Horse and Train is a casein painting by Canadian artist Alex Colville, from 1954. Described by Ray Cronin as being "among the most recognizable images in Canadian art", it is held at the Art Gallery of Hamilton, in Hamilton, Ontario.

==Description==
The painting depicts a dark horse approaching an oncoming train on an empty track.

Horse and Train was inspired by both J. M. W. Turner's 1844 painting Rain, Steam and Speed – The Great Western Railway, as well as a couplet from South African poet Roy Campbell's 1949 poem "Dedication to Mary Campbell":

Against a regiment I oppose a brain
And a dark horse against an armoured train.
— Roy Campbell

In 1953, Colville met Campbell at Mount Allison University in Sackville, New Brunswick, during a North America tour. In March 1954, Colville created a study sheet, in which his sketches contained a notation of Campbell's poem.

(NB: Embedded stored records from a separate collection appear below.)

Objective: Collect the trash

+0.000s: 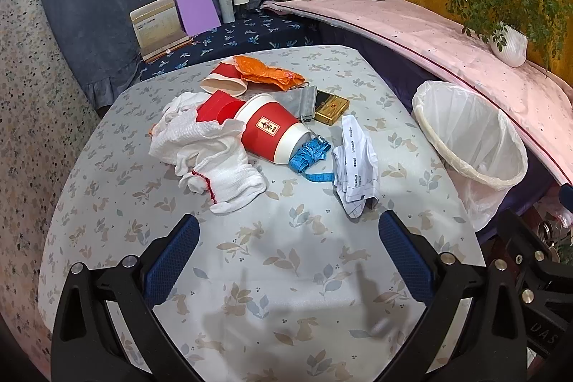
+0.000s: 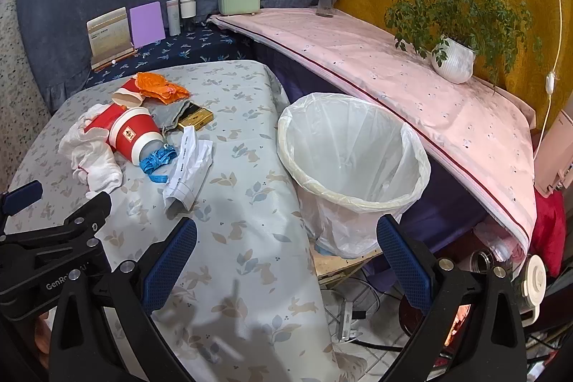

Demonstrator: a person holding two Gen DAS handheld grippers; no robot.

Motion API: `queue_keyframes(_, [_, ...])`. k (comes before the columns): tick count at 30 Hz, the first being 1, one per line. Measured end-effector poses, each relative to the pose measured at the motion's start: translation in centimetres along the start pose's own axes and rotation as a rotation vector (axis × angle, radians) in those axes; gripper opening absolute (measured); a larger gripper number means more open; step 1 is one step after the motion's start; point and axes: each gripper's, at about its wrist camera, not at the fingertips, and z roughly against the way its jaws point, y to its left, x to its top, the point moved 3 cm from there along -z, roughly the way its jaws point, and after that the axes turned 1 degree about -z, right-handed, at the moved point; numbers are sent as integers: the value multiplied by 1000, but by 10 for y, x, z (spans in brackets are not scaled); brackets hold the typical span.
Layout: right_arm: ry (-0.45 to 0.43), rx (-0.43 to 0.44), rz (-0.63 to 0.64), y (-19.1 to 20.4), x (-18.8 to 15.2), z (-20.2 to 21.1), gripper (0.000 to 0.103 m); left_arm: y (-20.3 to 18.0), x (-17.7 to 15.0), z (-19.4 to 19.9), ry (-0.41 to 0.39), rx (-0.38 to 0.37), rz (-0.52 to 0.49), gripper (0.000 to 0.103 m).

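Both tongs spread, empty: left tongs (image 1: 288, 231), right tongs (image 2: 286, 235). Red cup (image 1: 274, 135) partly hides blue tape (image 1: 309, 153).

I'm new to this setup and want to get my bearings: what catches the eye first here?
A heap of litter in the middle of the table: a big red paper cup on its side, white gloves left of it, crumpled paper to its right. Off the table's right edge stands a bin lined with a white bag. Both grippers hang open and hold nothing.
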Motion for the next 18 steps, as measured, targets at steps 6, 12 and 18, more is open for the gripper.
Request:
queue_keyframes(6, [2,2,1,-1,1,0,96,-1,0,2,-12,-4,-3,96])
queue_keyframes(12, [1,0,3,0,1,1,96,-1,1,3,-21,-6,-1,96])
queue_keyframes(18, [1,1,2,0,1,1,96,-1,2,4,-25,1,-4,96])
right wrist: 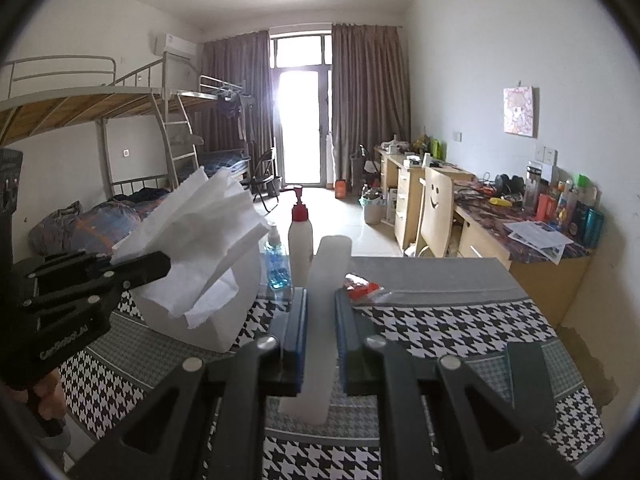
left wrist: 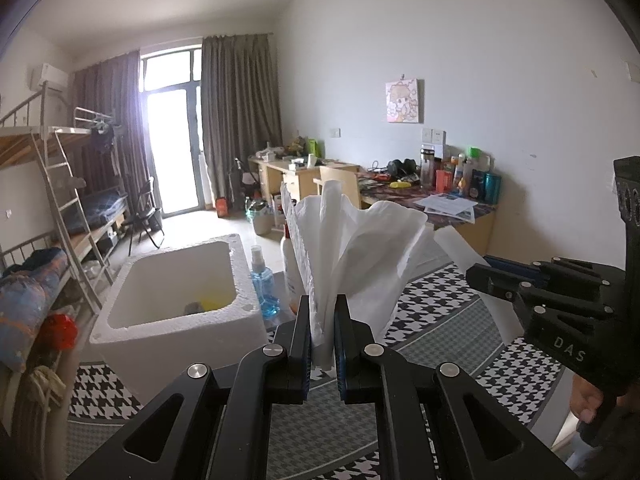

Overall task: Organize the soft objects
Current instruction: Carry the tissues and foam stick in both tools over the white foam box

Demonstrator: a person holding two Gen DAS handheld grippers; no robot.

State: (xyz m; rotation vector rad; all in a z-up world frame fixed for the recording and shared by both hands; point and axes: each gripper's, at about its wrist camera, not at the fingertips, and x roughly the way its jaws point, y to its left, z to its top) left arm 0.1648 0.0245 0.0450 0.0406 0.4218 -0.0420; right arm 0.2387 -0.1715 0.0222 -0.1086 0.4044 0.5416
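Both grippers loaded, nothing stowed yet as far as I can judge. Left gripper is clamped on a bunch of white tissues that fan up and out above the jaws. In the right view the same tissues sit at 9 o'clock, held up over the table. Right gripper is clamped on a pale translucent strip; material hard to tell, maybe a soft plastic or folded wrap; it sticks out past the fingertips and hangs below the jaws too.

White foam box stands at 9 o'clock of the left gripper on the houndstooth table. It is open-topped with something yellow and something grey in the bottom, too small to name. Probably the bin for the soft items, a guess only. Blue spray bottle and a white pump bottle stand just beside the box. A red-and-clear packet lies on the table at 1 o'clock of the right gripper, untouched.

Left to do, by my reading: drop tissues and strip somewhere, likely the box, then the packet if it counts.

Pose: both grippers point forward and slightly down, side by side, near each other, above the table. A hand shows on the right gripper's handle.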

Horse and Train was acquired by the Art Gallery of Hamilton in Hamilton, Ontario in early 1957, after winning the gallery's annual Winter Show purchase prize.

==Influence and legacy==
Horse and Train was described by Ray Cronin as being "among the most recognizable images in Canadian art", and is further described by Encyclopædia Britannica as a notable example of the "meticulous and time-consuming methods" Colville was known for. The painting was used as the cover art for Bruce Cockburn's 1973 album Night Vision, and was additionally used during a scene in Stanley Kubrick's 1980 psychological horror film The Shining.